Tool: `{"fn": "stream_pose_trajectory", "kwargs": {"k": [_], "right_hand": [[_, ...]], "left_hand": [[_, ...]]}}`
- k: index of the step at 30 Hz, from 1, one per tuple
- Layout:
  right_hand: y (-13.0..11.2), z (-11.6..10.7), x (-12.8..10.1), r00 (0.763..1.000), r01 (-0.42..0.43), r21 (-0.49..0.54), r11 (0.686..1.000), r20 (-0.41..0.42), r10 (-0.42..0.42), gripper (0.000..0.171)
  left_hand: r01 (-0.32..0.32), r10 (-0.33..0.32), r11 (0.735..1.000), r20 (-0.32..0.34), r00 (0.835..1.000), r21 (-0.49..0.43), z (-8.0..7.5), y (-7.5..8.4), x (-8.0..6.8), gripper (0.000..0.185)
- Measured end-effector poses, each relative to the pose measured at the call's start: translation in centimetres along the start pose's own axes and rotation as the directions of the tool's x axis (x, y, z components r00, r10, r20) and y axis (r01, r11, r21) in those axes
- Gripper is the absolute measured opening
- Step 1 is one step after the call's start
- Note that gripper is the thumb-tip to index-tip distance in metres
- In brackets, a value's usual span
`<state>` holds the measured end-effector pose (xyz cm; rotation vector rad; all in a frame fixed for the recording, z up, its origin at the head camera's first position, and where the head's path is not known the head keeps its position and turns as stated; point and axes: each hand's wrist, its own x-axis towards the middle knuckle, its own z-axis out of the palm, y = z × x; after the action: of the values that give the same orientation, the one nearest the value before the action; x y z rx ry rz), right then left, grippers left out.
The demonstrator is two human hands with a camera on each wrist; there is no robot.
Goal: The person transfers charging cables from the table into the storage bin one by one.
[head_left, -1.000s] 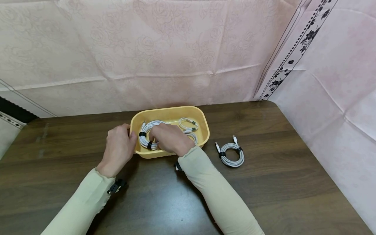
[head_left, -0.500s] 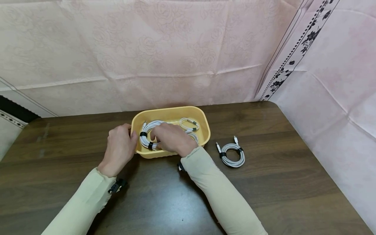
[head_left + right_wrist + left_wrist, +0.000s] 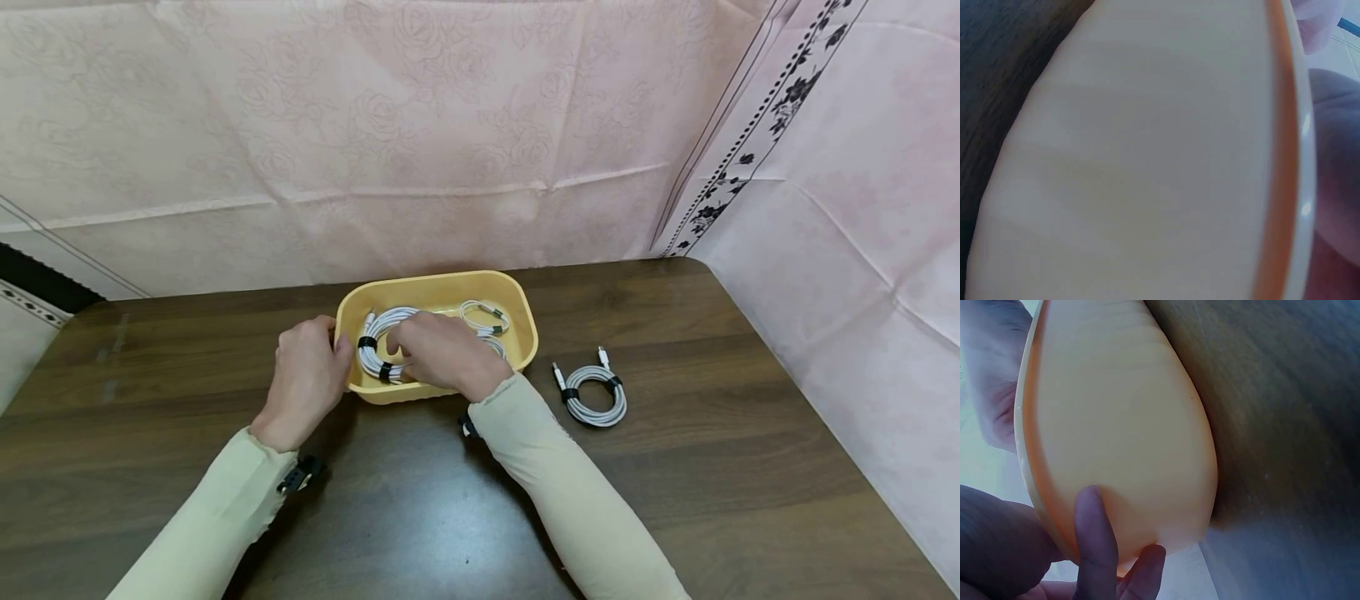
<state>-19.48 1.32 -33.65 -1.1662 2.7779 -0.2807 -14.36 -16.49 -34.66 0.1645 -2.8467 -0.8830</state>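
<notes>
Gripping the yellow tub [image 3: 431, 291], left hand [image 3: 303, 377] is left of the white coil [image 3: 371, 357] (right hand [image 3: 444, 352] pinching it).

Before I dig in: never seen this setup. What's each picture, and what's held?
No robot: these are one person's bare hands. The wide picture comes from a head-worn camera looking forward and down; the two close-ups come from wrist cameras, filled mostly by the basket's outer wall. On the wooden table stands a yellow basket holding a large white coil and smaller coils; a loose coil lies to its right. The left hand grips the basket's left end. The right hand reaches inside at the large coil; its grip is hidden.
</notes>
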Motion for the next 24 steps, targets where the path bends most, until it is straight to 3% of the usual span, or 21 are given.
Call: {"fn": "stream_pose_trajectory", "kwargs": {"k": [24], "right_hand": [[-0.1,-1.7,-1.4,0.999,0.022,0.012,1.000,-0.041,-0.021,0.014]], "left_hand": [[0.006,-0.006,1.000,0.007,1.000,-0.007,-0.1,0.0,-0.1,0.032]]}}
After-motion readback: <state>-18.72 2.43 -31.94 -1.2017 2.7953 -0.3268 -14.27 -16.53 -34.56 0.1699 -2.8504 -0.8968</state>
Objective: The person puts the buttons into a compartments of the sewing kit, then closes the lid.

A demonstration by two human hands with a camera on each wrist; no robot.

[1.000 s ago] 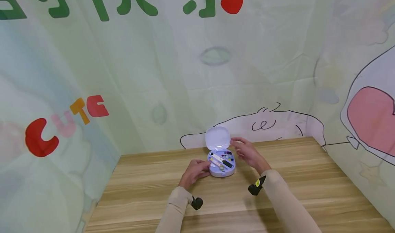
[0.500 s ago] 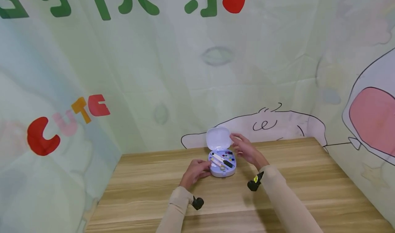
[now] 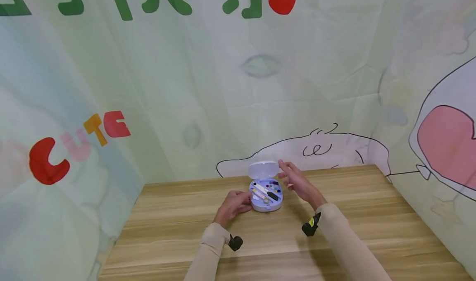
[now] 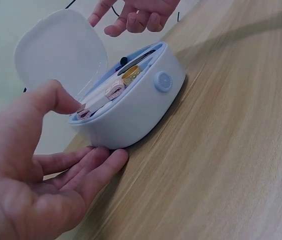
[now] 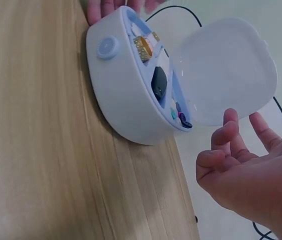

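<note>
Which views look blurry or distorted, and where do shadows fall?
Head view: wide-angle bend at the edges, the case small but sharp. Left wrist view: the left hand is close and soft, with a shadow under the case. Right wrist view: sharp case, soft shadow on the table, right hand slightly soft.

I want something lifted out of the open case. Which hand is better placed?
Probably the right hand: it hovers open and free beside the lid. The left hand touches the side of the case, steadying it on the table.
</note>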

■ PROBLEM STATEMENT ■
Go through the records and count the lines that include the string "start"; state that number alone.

■ WRITTEN ANSWER ■
2